# [PROMPT]
Copy only what lies from the line containing "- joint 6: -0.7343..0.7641" through the line containing "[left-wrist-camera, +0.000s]" in the entries below, keeping both end lines exact and dropping every picture.

** DATA RECORDS follows **

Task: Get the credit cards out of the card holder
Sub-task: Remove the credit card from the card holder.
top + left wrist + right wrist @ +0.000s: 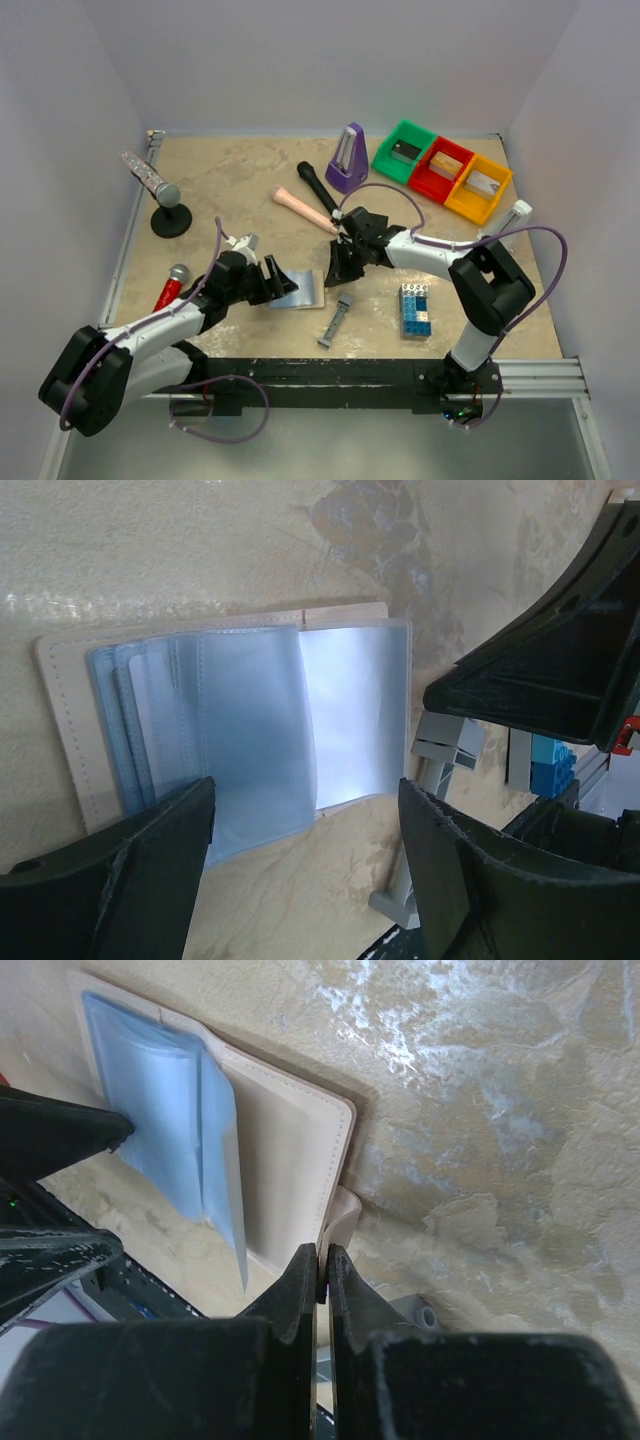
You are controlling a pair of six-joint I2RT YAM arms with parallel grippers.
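Observation:
The card holder [300, 290] lies open on the table, a light-blue bifold with pale edging and clear sleeves. It also shows in the left wrist view [250, 720] and the right wrist view [290, 1150]. No credit card shows in its sleeves. My left gripper [272, 283] is open, with its jaws [303, 810] spread over the holder's near edge and touching nothing. My right gripper [338, 268] is shut [322, 1260] on the holder's pale closing tab [345, 1215] at its right edge. Small flat rectangles lie in the bins: dark [405, 150], tan [443, 163], greyish [482, 183].
A narrow grey bar [337, 320] lies near the front edge, with a blue-and-white brick stack [415, 308] to its right. Green, red and yellow bins [497, 195] stand at the back right. A purple metronome [348, 158], a pink-handled tool [305, 210], a standing microphone [160, 190] and a red microphone [170, 287] lie around.

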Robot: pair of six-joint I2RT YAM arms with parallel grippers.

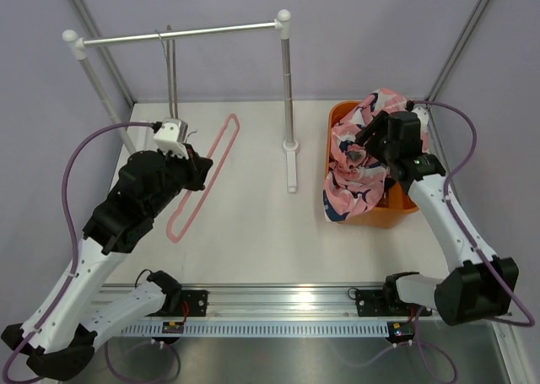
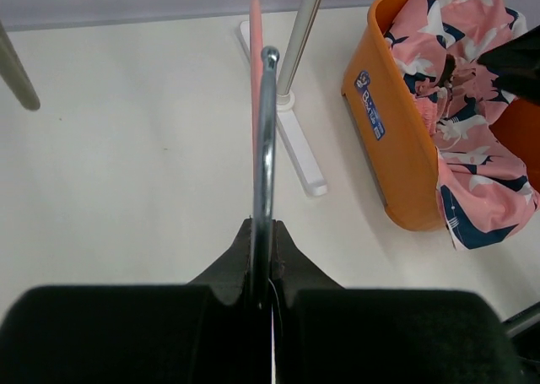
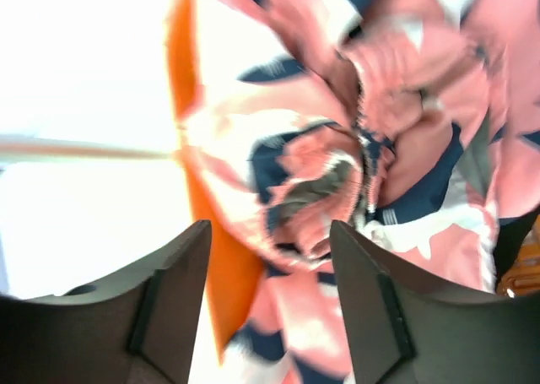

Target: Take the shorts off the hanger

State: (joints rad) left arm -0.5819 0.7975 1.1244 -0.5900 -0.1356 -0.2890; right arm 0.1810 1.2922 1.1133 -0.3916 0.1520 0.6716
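Observation:
The pink, white and navy patterned shorts (image 1: 359,169) lie in the orange basket (image 1: 396,213) at the right and hang over its near-left rim. They also show in the left wrist view (image 2: 468,105) and the right wrist view (image 3: 371,148). My right gripper (image 1: 364,139) is open just above the shorts, with nothing between its fingers (image 3: 270,232). The pink hanger (image 1: 202,177) lies bare on the table at the left. My left gripper (image 1: 201,166) is shut on its silver metal hook (image 2: 265,148).
A clothes rail (image 1: 181,35) on two posts stands at the back, with its white foot (image 1: 291,169) in the middle of the table. The enclosure's walls close in the left, right and back.

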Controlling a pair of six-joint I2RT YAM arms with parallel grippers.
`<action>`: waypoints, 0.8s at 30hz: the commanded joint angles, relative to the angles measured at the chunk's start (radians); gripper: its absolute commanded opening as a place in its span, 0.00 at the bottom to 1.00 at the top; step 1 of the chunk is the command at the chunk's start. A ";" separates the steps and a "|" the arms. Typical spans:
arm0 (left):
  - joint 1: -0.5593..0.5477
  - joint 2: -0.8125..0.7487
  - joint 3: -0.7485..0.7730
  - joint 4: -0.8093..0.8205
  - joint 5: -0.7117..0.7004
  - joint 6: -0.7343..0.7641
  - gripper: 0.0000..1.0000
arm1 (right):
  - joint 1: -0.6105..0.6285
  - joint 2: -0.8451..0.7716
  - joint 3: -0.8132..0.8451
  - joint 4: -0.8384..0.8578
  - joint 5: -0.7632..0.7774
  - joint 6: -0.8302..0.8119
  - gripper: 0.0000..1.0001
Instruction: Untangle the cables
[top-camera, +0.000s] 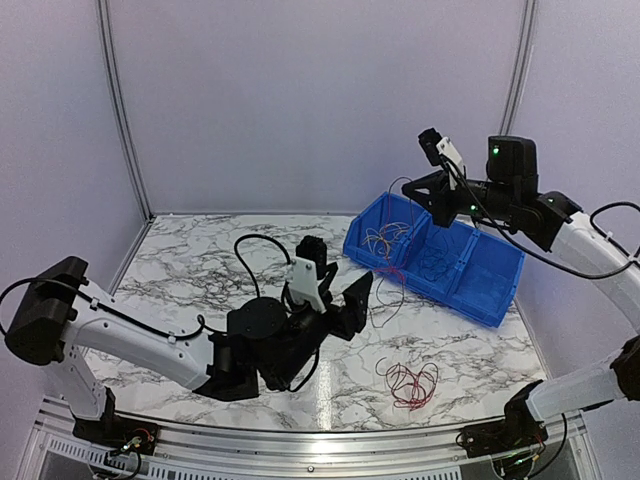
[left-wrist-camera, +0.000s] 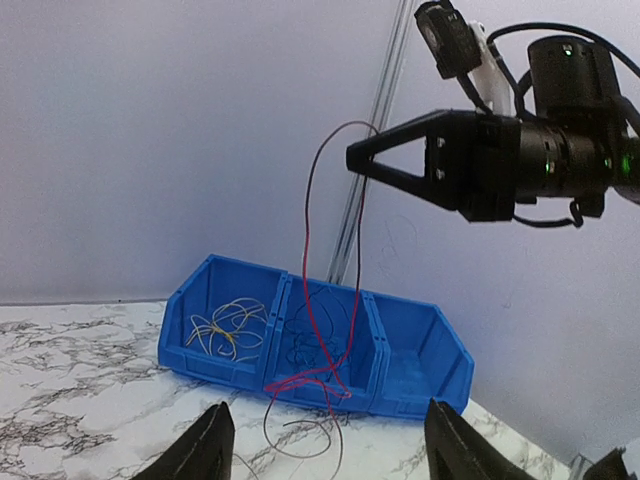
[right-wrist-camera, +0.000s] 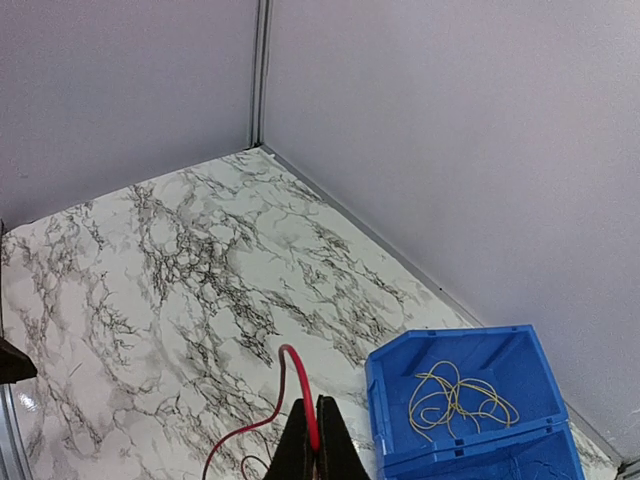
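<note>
No writing, label, brand mark or number can be read in any of the three views. The walls of the blue bin (left-wrist-camera: 215, 290) show plain colour. The black wrist housing (left-wrist-camera: 575, 110) of the right arm shows only small green lights. It may carry fine print, but at this size and in this dim light nothing on it can be made out as letters or digits.

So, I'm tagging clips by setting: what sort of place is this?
Probably a lab robot test cell, not a home: plain pale walls box in a marble-patterned table, a blue sorting bin holds thin cables, and the right gripper grips a red cable.
</note>
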 joint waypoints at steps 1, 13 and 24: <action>0.011 0.101 0.150 0.019 -0.089 0.078 0.68 | 0.036 -0.014 -0.008 0.069 -0.008 0.048 0.00; 0.164 0.332 0.387 -0.001 -0.075 -0.036 0.51 | 0.070 -0.014 0.003 0.017 -0.134 0.061 0.00; 0.297 0.374 0.331 -0.085 -0.046 -0.165 0.48 | 0.070 -0.036 0.032 -0.064 -0.294 0.062 0.00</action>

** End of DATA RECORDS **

# [SOLUTION TO THIS EXERCISE]
  - joint 6: -0.7343..0.7641
  - gripper: 0.0000..1.0000
arm1 (right):
  - joint 1: -0.6105..0.6285
  - joint 2: -0.8451..0.7716
  - joint 3: -0.8132..0.8451
  - joint 4: -0.8384..0.8578
  - joint 5: -0.7632..0.7774
  - joint 6: -0.8302..0.8119
  - gripper: 0.0000..1.0001
Instruction: Untangle the cables
[top-camera, +0.000s] 
[left-wrist-camera, +0.000s] 

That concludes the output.